- [Aim of the task]: Copy each line of the listing where the word "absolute" can be found.

- [Stored data]:
————————
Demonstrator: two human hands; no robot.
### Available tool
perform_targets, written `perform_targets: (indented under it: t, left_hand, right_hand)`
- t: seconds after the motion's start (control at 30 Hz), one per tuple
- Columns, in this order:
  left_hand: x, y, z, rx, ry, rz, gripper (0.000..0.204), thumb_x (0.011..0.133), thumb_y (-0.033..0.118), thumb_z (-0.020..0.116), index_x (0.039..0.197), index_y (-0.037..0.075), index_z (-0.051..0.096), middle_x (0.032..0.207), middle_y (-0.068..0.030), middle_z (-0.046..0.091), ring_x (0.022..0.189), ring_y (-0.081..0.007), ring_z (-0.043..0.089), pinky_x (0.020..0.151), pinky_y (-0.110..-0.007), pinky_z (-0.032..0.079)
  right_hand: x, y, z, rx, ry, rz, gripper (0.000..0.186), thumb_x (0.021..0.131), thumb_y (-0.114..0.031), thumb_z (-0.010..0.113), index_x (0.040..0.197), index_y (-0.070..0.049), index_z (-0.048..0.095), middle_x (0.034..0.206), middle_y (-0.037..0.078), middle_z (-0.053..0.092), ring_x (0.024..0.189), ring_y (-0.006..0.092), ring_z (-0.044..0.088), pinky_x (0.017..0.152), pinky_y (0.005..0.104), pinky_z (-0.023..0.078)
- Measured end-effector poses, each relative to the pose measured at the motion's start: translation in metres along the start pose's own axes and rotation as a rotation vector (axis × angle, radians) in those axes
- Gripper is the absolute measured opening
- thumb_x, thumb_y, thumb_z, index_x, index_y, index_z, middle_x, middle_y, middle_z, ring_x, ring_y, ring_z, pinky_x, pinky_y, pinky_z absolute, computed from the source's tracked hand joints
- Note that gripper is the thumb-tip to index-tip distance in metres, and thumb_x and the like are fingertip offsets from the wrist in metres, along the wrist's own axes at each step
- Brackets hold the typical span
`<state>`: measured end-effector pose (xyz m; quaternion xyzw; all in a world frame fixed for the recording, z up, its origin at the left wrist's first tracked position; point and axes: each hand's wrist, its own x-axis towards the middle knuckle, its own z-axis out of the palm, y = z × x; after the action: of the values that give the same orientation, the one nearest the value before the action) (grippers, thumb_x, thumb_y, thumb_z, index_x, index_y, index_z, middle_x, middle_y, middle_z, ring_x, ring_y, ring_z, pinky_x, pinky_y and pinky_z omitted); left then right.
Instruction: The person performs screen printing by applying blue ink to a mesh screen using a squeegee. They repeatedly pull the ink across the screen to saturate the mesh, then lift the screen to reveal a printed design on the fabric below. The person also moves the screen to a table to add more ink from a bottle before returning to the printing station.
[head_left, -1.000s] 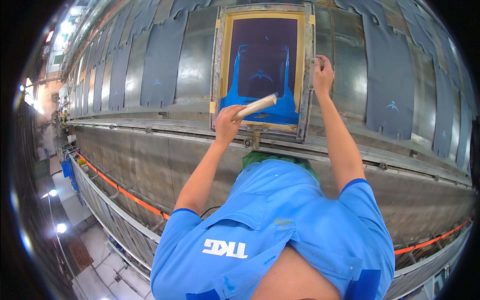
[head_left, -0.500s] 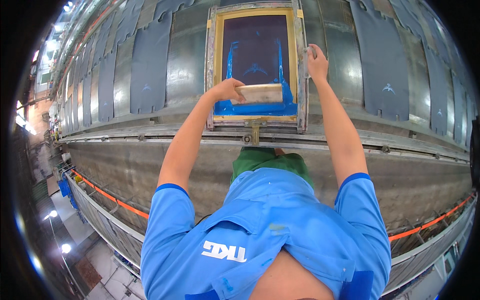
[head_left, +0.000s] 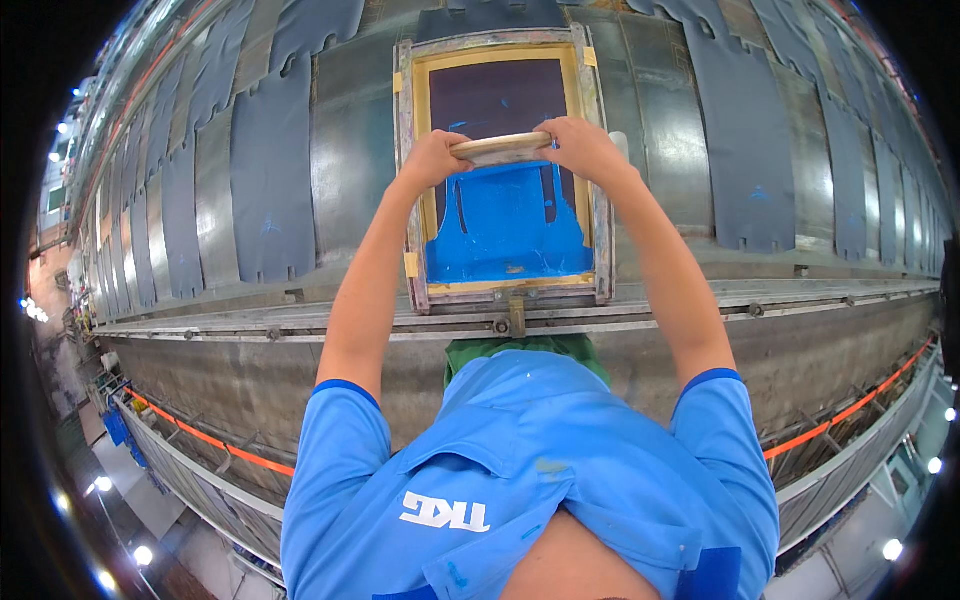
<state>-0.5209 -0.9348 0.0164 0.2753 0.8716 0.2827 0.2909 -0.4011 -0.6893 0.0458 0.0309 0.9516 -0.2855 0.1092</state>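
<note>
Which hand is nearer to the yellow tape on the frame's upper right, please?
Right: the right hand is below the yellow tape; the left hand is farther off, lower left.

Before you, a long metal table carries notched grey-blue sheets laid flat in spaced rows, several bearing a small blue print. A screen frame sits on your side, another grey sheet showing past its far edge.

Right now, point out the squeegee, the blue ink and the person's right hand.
Squeegee (head_left: 500, 150): head view, middle of its long pale bar.
Blue ink (head_left: 510, 228): head view, broad middle of the spread.
Right hand (head_left: 582, 148): head view, back of the hand.
</note>
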Motion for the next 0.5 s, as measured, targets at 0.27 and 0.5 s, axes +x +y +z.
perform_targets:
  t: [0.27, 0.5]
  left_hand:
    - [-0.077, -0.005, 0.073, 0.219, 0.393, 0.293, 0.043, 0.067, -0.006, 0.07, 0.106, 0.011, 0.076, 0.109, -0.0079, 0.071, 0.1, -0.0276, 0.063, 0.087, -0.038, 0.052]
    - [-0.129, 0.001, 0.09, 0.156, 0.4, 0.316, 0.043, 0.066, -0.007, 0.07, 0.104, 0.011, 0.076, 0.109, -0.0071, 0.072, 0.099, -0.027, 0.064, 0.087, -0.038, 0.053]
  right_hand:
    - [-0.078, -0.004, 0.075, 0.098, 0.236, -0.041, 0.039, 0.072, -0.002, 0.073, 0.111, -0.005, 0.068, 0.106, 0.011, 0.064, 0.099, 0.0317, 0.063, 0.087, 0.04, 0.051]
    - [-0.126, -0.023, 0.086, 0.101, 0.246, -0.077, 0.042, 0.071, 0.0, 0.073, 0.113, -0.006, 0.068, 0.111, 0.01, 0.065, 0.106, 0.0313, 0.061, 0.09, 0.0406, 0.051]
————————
- [Result]:
- Gripper is the absolute measured opening
- thumb_x, thumb_y, thumb_z, index_x, index_y, index_z, middle_x, middle_y, middle_z, ring_x, ring_y, ring_z, pinky_x, pinky_y, pinky_z absolute, computed from the source's tracked hand joints

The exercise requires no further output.